Subjects underwent orbital examination with the 3-Tesla Skyra MRI System (Siemens Healthcare, Erlangen, Germany) within 7 days of the ophthalmic examination. During the scan, the patient was in a supine position, the head was placed in the head coil, eyes were closed and focused on the front, and eye movements were restricted. A sagittal acquisition coincided with the longitudinal axis of the coil. Coronal Dixon-T2WI was performed with the following imaging parameters: repetition time (TR) 4,000 ms, echo time (TE) 91 ms, field of view (FOV) 15 cm×15 cm, matrix 320×320, slice thickness 3 mm, and slice spacing 0.6 mm; the images were sent to the PACS system.

Image processing

Image analysis was conducted by two experienced radiologists using a single-blind method. LPS_T was measured on the coronal in-phase Dixon-T2WI image (Figure 1A). The maximum signal intensity of LPS was measured on the coronal water-phase Dixon-T2WI image (Figure 1B). The signal intensity in ipsilateral brain white matter regions of interest was measured three times on coronal water-phase Dixon-T2WI images showing the maximum white matter area of each brain, and an average was taken (Figure 1C). The ratio of the maximum signal intensity of LPS to the mean signal intensity of brain white matter (LPS_SIR) was calculated (27, 28).

Figure 1

Figure 1 A typical Dixon-T2WI MRI in TAO. In a patient with moderate-to-severe TAO, the T2WI sequence revealed a significant thickening of the LPS and a notable increase in signal intensity. (A) The maximum thickness of the LPS muscle (LPS_T) was measured on coronal in-phase Dixon-T2WI images. (B) The maximum signal intensity of the LPS muscle (LPS_SI) was measured on coronal water-phase Dixon-T2WI images. (C) The signal intensity in ipsilateral brain white matter was measured on coronal water-phase Dixon-T2WI images.

Statistical analysis

R4.22 was used for statistical analysis. The intraclass correlation coefficient (ICC) was used to test the consistency and repeatability of the two observers. Measurement data with normal distributions are represented by mean ± standard deviation, and those with skewed distributions are represented by median (interquartile range). Normally distributed data were analyzed by t-test or analysis of variance (ANOVA), and non-normally distributed data were analyzed by nonparametric Kruskal–Wallis H-test or Wilcoxon signed-rank test. The Pearson correlation coefficient (r) was used to describe correlation between two samples with normal distributions, and the Spearman correlation coefficient was used for correlations of non-normally distributed data. Diagnostic efficacy was assessed using the area under the receiver operating characteristic (ROC) curve (AUC).

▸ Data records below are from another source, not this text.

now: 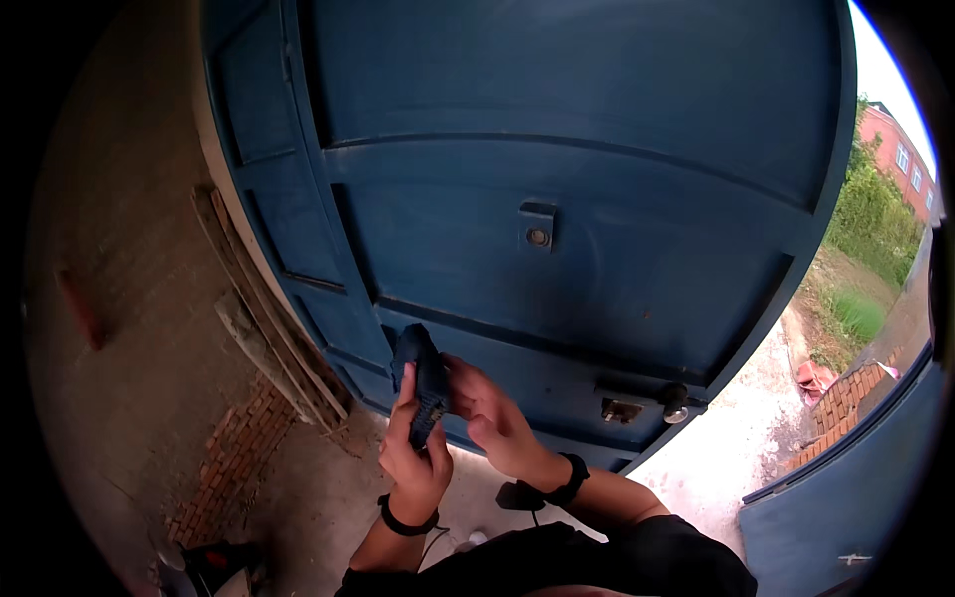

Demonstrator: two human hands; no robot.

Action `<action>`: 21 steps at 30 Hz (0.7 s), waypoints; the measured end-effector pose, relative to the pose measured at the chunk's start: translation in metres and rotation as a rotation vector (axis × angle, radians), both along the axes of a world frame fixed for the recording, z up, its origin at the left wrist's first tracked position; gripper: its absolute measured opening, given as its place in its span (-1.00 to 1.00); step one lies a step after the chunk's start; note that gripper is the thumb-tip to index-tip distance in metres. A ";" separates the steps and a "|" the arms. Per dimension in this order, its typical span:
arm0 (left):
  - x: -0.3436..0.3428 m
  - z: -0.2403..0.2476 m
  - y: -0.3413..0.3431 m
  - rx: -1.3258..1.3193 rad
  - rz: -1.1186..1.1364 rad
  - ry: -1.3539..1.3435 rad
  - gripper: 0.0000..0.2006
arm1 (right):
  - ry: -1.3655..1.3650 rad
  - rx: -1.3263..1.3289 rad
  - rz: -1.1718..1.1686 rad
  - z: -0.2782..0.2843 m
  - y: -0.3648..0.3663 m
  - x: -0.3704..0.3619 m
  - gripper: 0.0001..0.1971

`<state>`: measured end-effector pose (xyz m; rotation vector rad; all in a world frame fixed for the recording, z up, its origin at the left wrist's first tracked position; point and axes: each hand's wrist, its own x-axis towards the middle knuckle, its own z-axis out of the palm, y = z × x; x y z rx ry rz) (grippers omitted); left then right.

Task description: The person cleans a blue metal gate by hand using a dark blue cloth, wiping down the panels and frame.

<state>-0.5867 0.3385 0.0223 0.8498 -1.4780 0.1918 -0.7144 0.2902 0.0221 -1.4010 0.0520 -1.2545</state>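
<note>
Left grip (416,468): clasped, one digit pointing upward. Right grip (502,428): just right of the left grip, fingers reaching toward it. Left forearm (382,547): below its grip, rising steeply. Right forearm (619,499): below and right of its grip, slanting.

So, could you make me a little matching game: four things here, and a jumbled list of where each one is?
1. Dark object
2. Round knob
3. Long boards
4. Red building

A. Left of the blue door
B. Outdoors, beyond the door's right edge
C. In the left hand's grip
D. Low on the door, toward its right side

Pairs: 1-C, 2-D, 3-A, 4-B
</note>
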 end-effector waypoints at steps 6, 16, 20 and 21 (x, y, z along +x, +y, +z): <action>0.014 0.034 -0.043 -0.149 -0.176 -0.371 -0.69 | 0.210 -0.223 -0.542 0.089 -0.014 -0.022 -0.60; -0.012 0.086 -0.073 0.416 -1.072 0.673 -0.66 | 0.696 -0.652 -1.146 0.165 -0.012 -0.065 -0.62; -0.038 0.117 -0.093 0.258 -0.793 0.444 -0.89 | 0.673 -1.146 -1.701 0.152 -0.009 -0.074 -0.52; -0.044 0.125 -0.099 0.263 -0.782 0.323 -0.91 | 0.680 -1.368 -1.690 0.146 -0.009 -0.079 -0.49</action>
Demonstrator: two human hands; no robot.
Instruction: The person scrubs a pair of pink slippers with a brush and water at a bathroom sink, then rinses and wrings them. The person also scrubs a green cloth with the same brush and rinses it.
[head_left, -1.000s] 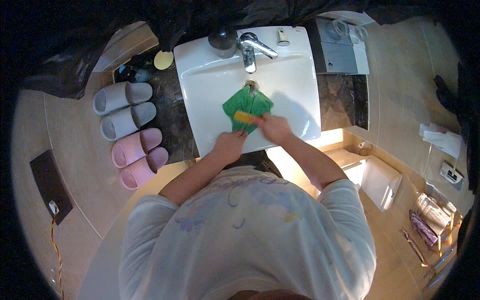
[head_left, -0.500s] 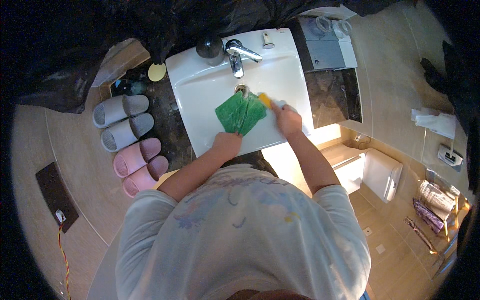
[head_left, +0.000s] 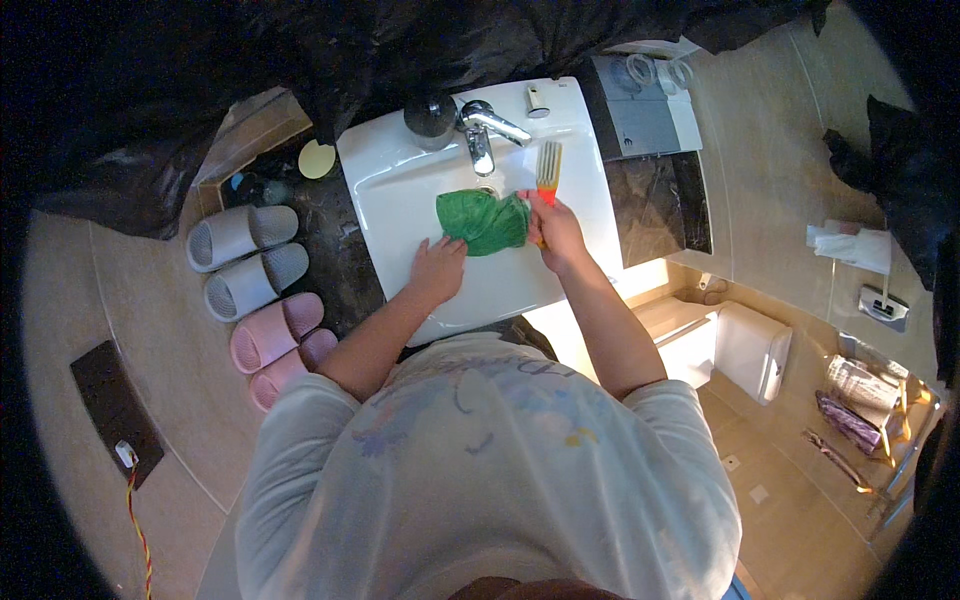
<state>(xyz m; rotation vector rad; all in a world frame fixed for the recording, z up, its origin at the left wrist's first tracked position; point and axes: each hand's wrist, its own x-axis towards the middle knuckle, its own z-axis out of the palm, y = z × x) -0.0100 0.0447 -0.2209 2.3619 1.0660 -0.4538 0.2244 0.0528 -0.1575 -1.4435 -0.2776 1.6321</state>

The Youden index determined the best cutoff point for ROC analyses. p < 0.05 was considered statistically significant.

Results

Clinical characteristics

This is a retrospective study. The TAO group consisted of 231 eyes (119 patients, 52.38% men; average age, 44.79 ± 16.30 years), while the normal group included 78 eyes (39 volunteers, 48.72% men; average age, 44.79 ± 16.30 years). The two experienced radiologists showed high consistency in measuring LPS_T and LPS_SIR, with an ICC of ≥0.90 for both. Statistical analysis revealed no significant difference in age and gender between the TAO and normal groups (p > 0.05). However, the smoking history in the TAO group was higher than that in the normal group (p < 0.05). There were statistically significant differences in LPS_T [2.21 (1.58, 2.80) mm vs. 1.24 (1.06, 1.40) mm, p < 2.2e-16] and LPS_SIR [1.18 (1.02, 1.63) vs. 0.93 (0.80, 1.04), p < 2.2e-16] between the TAO and normal groups. In the TAO group, LPS_T (p = 3e-08) and LPS_SIR (p = 2.8e-10) in eyes of patients with ULR ≥ 2 mm were also significantly higher than those with ULR < 2 mm (Figures 2A–D; Table 1). LPS_T and LPS_SIR were analyzed using ROC. When an LPS_T cutoff of 1.505 mm was applied, it achieved the best diagnostic performance for TAO, with a sensitivity of 83.5%, a specificity of 87.2%, and an AUC of 0.91 (p = 3.03e-28, Figure 2E). Applying an LPS_SIR cutoff of 1.170 resulted in a sensitivity of 51.5%, a specificity of 97.4%, and an AUC of 0.81 (p = 1.05e-16, Figure 2F).

Figure 2

Figure 2 LPS_T and LPS_SIR in the differences between different TAO groups and diagnosis efficiency. (A, B) Comparison of the TAO and normal groups. (C, D) Comparison among the normal, ULR < 2 mm, and ULR ≥ 2 mm groups. LPS_T = the maximum thickness of the levator palpebrae superioris muscle. LPS_SIR = the signal intensity ratio between the muscle and ipsilateral brain white matter. (E) ROC for LPS_T to diagnose TAO, with a critical value of 1.505 mm. (F) ROC for LPS_SIR to diagnose TAO, with a critical value of 1.170.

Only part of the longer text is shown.